MintChip works in a request-response fashion.
The person who want money needs to create a request. (the request basically contains the MintChip ID and a Nonce, Nonce optional)
The person who send the money "signs" the request, which causes the mintchip to deduct money from the secure tamper-resistant storage.
The mintchip now produces a "response" ONLY valid for the mintchip who sent the request. The requester imports this response in his mintchip, causing the mintchip to increase the money in the secure tamper-resistant storage.

This is what is creating MintChips double-spending protection, without need to publish any ledger, since signing a request spends money, and the same response cannot be imported twice in the same mintchip since mintchip saves the Nonce of each response to its secure memory.
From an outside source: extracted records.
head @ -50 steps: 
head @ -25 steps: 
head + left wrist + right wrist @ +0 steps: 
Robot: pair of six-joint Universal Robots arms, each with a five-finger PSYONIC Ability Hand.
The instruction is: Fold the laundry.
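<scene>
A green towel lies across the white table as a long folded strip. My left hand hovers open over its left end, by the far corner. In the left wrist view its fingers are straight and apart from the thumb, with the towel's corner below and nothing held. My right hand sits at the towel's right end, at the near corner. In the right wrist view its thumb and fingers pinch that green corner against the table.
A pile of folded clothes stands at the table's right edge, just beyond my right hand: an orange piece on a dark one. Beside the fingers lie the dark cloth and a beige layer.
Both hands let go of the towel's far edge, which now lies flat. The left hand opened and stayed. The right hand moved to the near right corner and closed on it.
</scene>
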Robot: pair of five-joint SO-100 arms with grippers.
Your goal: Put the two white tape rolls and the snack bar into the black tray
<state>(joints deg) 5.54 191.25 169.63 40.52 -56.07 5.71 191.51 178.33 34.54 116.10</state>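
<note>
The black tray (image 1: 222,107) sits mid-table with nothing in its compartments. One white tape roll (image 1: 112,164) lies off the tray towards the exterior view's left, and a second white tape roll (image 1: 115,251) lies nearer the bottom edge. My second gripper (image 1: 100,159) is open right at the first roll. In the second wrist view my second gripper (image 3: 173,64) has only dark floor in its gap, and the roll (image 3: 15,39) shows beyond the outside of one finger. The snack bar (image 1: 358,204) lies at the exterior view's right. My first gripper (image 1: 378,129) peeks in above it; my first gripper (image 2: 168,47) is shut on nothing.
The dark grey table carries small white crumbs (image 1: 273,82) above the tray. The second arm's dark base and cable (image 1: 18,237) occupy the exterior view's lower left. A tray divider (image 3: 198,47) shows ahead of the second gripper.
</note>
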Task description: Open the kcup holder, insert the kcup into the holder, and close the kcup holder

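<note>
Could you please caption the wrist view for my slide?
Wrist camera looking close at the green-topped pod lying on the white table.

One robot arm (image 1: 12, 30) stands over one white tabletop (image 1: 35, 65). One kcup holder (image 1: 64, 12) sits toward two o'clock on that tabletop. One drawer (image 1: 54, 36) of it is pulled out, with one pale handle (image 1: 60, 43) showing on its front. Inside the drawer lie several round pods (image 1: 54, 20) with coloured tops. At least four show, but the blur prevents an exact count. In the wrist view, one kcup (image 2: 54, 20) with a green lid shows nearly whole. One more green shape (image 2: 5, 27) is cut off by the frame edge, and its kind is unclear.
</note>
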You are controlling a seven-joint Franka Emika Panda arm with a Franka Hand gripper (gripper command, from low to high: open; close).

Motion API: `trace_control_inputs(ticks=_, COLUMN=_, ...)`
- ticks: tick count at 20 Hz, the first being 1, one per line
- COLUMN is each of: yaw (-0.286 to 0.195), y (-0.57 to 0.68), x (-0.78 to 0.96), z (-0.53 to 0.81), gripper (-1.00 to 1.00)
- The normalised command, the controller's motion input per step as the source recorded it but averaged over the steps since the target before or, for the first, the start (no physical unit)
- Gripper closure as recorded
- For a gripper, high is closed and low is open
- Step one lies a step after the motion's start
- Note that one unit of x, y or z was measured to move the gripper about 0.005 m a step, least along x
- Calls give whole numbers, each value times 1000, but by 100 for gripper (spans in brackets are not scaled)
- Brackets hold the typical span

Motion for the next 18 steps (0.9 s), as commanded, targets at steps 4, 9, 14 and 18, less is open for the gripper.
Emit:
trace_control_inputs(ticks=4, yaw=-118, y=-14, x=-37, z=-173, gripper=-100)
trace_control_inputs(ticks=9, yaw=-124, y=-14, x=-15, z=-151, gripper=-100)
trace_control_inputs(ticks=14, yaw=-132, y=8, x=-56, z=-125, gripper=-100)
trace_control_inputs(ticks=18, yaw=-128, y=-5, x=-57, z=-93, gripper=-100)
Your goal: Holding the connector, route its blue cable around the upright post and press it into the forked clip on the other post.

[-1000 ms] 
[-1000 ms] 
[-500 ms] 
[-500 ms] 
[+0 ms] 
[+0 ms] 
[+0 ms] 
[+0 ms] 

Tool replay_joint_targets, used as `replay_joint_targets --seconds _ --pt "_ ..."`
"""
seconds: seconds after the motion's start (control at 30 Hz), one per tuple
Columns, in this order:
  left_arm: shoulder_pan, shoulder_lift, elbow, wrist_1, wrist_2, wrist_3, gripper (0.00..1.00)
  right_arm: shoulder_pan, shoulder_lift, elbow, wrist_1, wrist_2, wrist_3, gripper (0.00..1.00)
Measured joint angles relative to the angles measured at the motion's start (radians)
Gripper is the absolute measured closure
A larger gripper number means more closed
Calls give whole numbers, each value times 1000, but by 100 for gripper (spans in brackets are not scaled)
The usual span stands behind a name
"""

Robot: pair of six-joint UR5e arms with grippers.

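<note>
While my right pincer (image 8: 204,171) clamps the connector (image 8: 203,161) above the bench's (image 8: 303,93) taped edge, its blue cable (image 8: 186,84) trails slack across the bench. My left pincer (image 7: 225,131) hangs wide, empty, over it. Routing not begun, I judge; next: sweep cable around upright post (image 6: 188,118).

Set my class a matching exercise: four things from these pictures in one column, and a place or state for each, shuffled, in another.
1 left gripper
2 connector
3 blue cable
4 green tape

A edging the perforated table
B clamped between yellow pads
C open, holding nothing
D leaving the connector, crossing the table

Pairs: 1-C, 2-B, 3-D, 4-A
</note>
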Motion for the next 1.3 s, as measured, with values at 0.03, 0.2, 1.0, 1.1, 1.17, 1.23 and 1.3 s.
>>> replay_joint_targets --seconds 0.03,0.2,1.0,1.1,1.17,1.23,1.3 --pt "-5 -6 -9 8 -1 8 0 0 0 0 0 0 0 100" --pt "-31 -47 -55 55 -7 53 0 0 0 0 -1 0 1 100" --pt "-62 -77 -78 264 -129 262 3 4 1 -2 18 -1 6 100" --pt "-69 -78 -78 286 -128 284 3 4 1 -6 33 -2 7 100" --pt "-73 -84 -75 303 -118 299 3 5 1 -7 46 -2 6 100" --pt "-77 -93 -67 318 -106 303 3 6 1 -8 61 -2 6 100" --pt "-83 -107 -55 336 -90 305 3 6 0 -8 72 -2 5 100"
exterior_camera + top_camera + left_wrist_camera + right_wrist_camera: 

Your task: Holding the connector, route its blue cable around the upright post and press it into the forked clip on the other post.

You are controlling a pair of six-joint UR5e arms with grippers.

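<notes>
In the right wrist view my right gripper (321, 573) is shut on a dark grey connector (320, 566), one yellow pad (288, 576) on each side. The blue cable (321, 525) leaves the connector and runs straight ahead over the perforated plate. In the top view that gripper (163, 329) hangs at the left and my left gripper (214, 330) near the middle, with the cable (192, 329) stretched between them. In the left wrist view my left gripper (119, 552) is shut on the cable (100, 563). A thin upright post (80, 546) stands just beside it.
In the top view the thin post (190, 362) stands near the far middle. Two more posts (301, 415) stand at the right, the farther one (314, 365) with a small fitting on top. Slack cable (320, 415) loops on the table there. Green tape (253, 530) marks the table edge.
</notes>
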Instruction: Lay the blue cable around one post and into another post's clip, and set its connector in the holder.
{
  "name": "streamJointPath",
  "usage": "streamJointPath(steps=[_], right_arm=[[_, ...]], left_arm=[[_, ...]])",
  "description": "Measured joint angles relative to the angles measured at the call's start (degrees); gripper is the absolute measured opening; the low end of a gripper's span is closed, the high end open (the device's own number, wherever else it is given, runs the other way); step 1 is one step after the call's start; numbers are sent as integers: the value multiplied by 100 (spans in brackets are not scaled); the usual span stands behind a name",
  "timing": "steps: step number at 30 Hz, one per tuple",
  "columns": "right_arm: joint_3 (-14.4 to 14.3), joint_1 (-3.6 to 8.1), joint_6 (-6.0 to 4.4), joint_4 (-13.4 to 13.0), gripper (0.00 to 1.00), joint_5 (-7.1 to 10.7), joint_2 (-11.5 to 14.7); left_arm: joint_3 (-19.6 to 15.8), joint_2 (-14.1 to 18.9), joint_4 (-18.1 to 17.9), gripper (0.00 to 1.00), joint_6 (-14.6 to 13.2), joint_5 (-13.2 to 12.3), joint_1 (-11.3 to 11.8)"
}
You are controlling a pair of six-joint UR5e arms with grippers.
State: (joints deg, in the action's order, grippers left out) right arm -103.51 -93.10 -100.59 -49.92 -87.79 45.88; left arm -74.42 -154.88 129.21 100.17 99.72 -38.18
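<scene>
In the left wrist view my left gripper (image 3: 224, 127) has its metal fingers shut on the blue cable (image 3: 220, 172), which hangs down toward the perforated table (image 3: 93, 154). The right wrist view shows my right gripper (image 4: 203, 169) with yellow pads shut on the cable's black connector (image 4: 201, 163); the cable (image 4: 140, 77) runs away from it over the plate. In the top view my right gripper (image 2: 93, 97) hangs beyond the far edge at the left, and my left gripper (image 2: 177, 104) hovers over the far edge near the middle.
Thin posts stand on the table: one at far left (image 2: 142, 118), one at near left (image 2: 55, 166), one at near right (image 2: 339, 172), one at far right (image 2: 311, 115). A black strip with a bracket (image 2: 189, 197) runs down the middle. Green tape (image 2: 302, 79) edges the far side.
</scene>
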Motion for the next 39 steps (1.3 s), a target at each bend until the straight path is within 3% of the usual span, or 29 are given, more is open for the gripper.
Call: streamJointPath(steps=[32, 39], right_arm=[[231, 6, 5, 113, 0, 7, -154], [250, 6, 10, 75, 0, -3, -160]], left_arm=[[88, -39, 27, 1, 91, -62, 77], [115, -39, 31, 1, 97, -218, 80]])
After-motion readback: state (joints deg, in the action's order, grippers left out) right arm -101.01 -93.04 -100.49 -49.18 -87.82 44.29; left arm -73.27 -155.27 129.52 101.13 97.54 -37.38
Even if ambigious mintchips does not know the Nonce of all other mintchips, it will not accept a transfer destined for a another mintchip, thus you cannot send the same "coin" to 2 mintchips.

Whoever who writes the request can freely select the "Nonce" value, and writing a request does not need to use the mintchip, eg anyone can write a request.
The payer can change the Nonce value at will, but its important that the Nonce is unique across transactions of the same value to the same receiver, else you will burn money since the receiver cannot import a already "spent" nonce.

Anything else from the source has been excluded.